1. The “mirror test” is used to determine whether an animal displays awareness of itself as a distinct individual. It involves marking the animal in a way that is visible only in a mirror and watching to see if the animal examines the mark. Animals known to pass the test include humans (above the age of 18 months), the other great apes, bottlenose dolphins, orcas, elephants and European magpies.
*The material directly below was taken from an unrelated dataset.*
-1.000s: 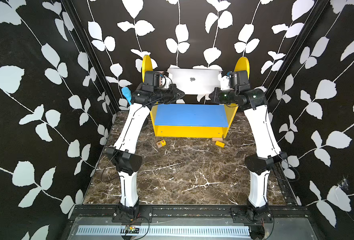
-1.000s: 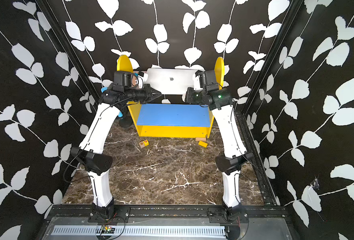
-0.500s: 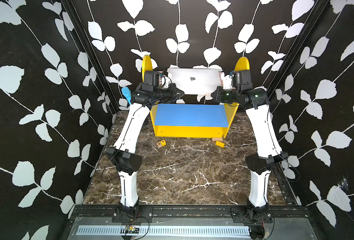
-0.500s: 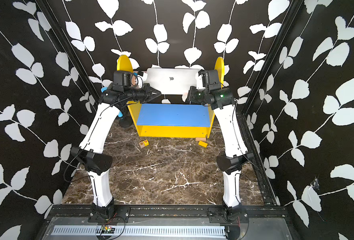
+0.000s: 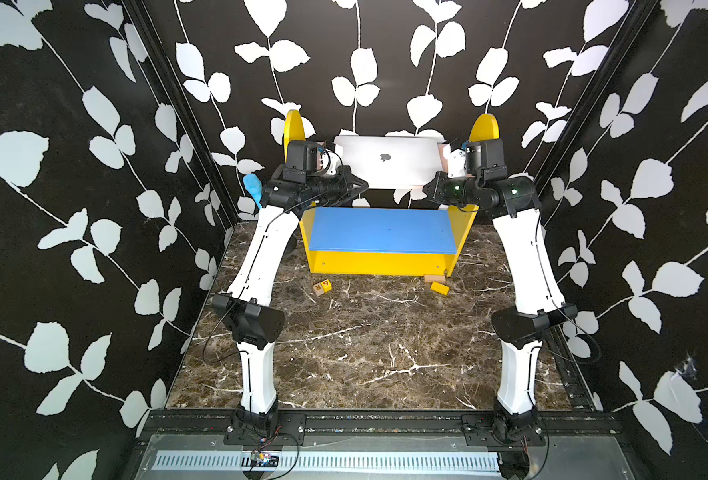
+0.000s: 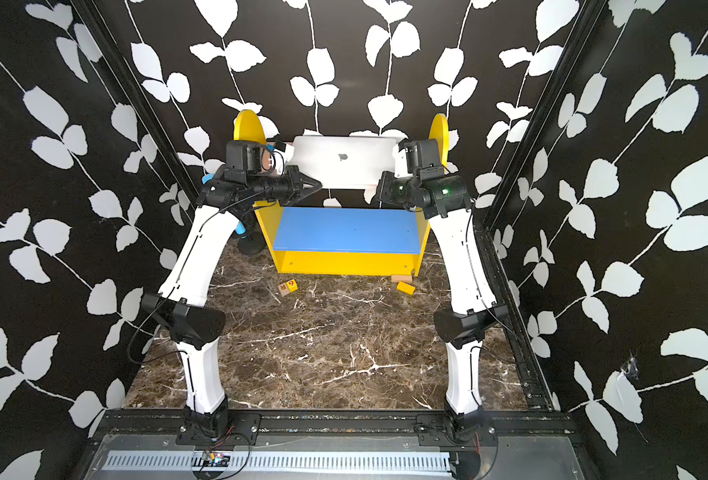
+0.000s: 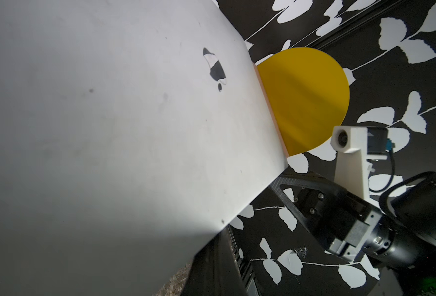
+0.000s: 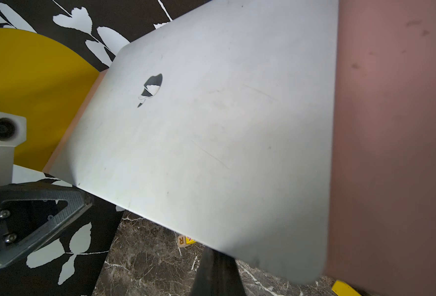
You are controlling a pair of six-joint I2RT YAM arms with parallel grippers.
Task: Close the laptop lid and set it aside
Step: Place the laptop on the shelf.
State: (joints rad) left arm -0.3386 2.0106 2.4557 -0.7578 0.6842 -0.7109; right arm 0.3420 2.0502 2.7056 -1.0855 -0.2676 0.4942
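Honestly, the laptop point(image 5: 385, 166) already lies closed on the pinkish shelf board point(image 8: 391, 128), far centre. The left gripper point(image 5: 362, 187) and right gripper point(image 5: 427, 188) are pinched fully together, holding nothing, just beside its near corners. An uneven shove could skid it off.

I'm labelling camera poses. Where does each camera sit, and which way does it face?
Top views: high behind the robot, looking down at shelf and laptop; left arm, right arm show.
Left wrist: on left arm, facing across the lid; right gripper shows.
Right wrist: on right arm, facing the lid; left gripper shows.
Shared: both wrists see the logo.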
2. There are many variations of this test, but one basic version involves an experimenter, a human confederate, and a subject – a child, or an animal. In view of the confederate and the subject the experimenter hides an object in a box. The confederate then leaves the room, and as the subject watches, the experimenter moves the object to another hidden location. When the confederate returns, the subject is tested (either verbally, with children, or non-verbally, with animals) to determine if he understands that the confederate possesses a false belief about the location of the object.